The data START

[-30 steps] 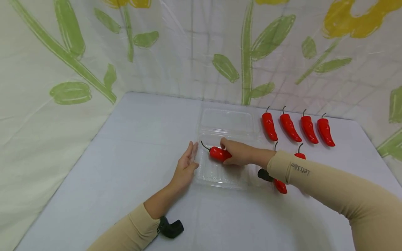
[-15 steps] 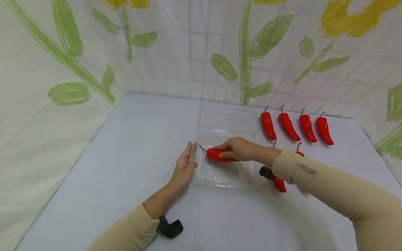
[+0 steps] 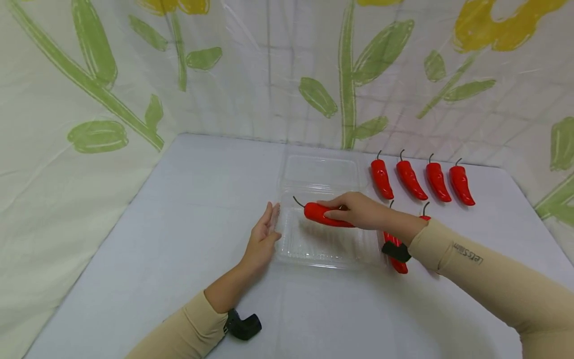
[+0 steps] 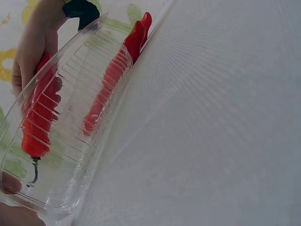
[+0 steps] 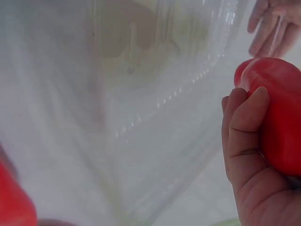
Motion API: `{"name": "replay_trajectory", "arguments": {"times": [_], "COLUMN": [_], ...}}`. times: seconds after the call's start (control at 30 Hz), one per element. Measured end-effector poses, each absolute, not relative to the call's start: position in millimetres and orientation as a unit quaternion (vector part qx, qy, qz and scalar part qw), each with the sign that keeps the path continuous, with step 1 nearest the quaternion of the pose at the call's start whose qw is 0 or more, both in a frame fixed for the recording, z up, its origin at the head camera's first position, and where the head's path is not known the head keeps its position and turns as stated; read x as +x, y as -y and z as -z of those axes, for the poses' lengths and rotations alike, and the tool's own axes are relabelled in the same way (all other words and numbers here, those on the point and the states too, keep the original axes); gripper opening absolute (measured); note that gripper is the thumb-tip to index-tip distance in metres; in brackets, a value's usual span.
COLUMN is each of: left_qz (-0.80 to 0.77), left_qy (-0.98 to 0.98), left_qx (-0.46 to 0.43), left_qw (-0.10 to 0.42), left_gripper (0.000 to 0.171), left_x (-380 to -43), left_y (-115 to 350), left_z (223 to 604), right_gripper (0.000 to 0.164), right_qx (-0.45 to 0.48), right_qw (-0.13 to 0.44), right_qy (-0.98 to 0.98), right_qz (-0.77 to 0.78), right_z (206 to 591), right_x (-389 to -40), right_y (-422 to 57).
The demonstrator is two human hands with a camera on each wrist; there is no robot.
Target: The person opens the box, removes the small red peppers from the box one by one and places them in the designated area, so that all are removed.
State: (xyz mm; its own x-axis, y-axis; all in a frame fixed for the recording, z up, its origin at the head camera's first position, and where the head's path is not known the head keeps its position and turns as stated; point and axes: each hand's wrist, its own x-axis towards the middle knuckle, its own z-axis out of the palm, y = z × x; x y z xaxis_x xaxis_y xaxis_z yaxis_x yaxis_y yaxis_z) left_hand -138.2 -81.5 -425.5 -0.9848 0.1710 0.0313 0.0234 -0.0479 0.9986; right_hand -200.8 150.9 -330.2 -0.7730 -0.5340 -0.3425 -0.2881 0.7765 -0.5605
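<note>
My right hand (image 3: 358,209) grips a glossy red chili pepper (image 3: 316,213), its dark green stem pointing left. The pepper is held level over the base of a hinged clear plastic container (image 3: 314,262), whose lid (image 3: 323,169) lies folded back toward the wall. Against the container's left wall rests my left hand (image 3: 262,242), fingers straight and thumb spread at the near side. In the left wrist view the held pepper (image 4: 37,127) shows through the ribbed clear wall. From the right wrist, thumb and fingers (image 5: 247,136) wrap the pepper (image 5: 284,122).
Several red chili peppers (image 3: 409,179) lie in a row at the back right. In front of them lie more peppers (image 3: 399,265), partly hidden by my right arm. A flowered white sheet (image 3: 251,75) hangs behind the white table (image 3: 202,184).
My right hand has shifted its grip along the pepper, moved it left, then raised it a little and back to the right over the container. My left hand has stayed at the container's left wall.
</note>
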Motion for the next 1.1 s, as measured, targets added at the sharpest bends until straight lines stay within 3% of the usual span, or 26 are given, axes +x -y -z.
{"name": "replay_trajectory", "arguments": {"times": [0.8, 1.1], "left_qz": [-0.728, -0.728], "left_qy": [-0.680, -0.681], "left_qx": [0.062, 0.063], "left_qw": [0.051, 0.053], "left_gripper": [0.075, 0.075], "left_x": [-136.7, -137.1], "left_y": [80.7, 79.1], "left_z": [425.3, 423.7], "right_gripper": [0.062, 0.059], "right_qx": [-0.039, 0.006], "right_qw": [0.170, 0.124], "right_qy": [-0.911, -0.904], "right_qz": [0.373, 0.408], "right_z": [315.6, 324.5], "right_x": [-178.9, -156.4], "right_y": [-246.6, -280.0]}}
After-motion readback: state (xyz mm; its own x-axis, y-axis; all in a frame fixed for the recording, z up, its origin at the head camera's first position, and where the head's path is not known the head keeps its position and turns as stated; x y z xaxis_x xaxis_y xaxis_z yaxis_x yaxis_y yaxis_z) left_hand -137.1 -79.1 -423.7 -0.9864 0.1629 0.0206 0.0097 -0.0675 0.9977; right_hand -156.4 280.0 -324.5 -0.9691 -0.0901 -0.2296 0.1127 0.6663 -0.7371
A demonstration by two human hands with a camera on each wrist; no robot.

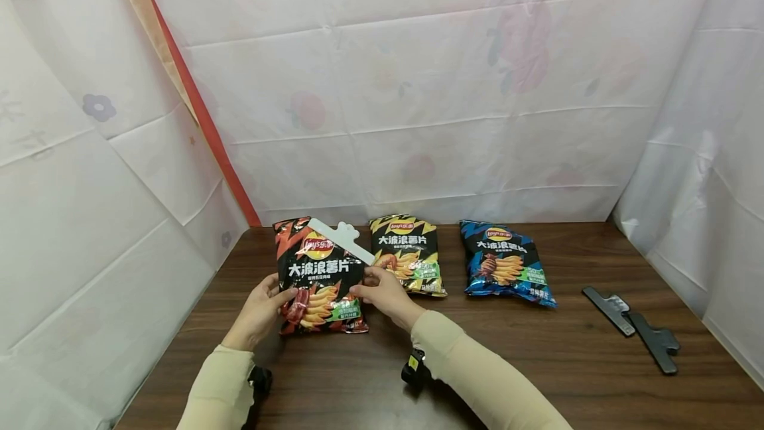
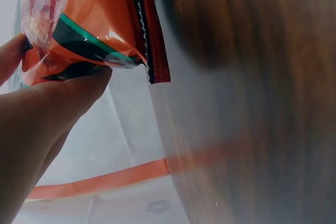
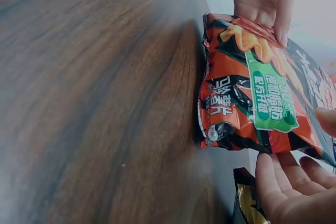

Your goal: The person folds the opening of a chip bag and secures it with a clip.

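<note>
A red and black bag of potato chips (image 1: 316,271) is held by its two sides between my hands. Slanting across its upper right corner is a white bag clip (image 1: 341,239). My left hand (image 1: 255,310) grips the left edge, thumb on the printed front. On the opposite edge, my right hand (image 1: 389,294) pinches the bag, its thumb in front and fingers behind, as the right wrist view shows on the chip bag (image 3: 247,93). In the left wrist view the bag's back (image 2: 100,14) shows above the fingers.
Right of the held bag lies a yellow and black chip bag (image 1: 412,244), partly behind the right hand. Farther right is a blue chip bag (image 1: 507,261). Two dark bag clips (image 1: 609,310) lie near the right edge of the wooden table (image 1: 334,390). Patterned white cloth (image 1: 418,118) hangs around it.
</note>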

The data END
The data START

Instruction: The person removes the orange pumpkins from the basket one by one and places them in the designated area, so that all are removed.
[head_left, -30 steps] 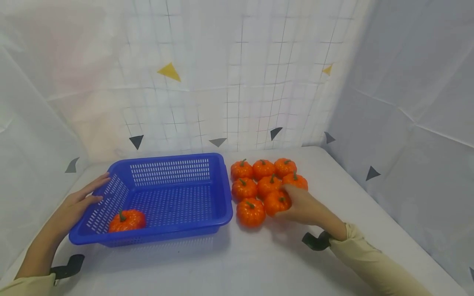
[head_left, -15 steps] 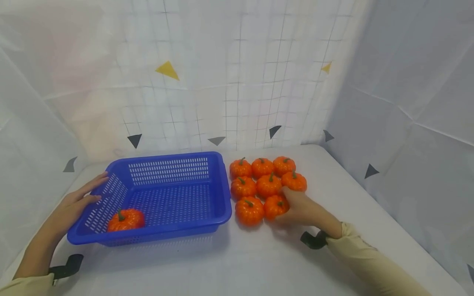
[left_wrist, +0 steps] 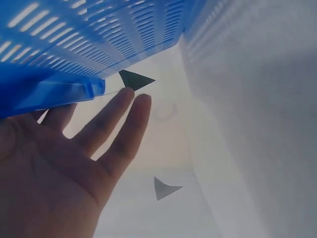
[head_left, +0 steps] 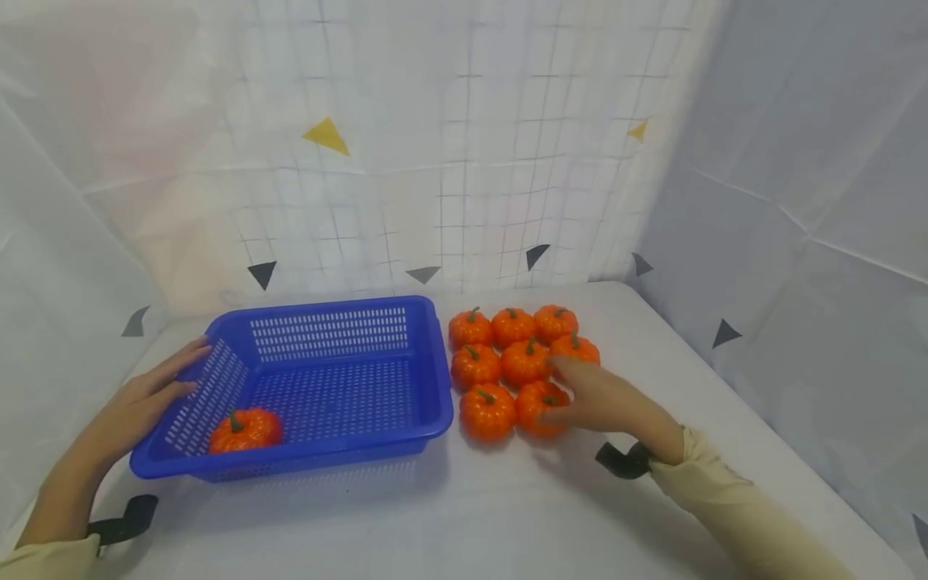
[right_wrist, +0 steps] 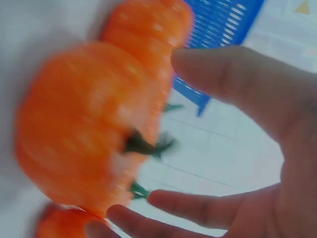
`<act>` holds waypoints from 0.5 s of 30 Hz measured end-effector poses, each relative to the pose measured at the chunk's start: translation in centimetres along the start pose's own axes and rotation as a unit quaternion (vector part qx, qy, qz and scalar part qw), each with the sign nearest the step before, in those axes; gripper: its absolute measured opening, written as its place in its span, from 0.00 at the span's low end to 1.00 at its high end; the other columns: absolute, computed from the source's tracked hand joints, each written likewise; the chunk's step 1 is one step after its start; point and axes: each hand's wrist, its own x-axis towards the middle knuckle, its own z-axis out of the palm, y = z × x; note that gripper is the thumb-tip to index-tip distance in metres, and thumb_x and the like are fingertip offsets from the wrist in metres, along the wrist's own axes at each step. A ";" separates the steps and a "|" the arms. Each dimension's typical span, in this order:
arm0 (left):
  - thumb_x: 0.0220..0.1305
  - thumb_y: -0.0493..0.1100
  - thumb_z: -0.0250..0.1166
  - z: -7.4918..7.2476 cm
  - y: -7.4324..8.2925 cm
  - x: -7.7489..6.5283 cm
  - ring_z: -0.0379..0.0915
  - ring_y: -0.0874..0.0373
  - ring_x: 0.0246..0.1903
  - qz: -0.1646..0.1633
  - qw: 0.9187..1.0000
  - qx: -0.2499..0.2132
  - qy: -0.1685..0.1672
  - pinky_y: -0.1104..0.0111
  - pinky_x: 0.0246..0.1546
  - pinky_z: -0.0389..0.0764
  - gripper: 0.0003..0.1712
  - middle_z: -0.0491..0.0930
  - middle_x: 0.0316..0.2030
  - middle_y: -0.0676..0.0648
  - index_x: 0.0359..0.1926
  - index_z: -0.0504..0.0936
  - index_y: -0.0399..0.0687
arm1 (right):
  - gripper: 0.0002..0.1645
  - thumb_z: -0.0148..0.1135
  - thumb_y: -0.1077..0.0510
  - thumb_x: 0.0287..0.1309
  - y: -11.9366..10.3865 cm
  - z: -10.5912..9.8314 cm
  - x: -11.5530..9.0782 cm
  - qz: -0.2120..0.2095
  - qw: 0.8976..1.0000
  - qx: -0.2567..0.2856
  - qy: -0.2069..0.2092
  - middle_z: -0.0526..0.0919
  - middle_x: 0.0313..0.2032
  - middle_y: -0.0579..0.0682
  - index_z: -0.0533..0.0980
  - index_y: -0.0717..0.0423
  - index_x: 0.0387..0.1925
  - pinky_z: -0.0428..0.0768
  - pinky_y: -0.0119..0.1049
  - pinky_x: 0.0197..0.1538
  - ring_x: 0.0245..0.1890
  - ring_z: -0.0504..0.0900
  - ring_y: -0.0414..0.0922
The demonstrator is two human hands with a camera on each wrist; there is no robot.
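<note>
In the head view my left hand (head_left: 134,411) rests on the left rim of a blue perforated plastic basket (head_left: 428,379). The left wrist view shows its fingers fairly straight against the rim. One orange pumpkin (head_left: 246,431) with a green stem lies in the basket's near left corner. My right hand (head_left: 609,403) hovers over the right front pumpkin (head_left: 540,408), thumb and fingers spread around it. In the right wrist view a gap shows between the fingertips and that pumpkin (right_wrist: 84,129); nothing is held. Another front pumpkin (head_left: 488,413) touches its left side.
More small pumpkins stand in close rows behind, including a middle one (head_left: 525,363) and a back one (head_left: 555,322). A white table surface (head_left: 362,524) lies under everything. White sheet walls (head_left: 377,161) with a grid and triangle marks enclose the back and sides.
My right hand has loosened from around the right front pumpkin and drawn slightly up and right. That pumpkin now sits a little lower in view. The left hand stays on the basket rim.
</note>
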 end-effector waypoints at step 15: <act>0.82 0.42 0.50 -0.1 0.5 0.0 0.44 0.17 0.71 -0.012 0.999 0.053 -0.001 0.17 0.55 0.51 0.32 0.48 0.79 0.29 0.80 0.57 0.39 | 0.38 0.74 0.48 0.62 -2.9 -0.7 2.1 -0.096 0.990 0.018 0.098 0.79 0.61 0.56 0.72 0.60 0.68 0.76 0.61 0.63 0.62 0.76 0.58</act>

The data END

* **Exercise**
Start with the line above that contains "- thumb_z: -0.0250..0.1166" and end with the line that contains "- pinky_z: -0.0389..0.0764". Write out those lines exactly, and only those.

* **Response to the exercise**
  - thumb_z: -0.0250..0.1166
  - z: -7.4918..7.2476 cm
  - y: -7.4324..8.2925 cm
  - x: -7.7489..6.5283 cm
  - ring_z: -0.0379..0.0915
  - ring_y: -0.0874..0.0373
  - ring_x: 0.0246..0.1903
  - qz: -0.1646..0.1633
  - qw: 0.9187..1.0000
  - qx: -0.2499..0.2132
  - qy: -0.1685..0.1672
  - pinky_y: -0.1104..0.0111
  - pinky_x: 0.0246..0.1546
  - pinky_z: -0.0389..0.0764

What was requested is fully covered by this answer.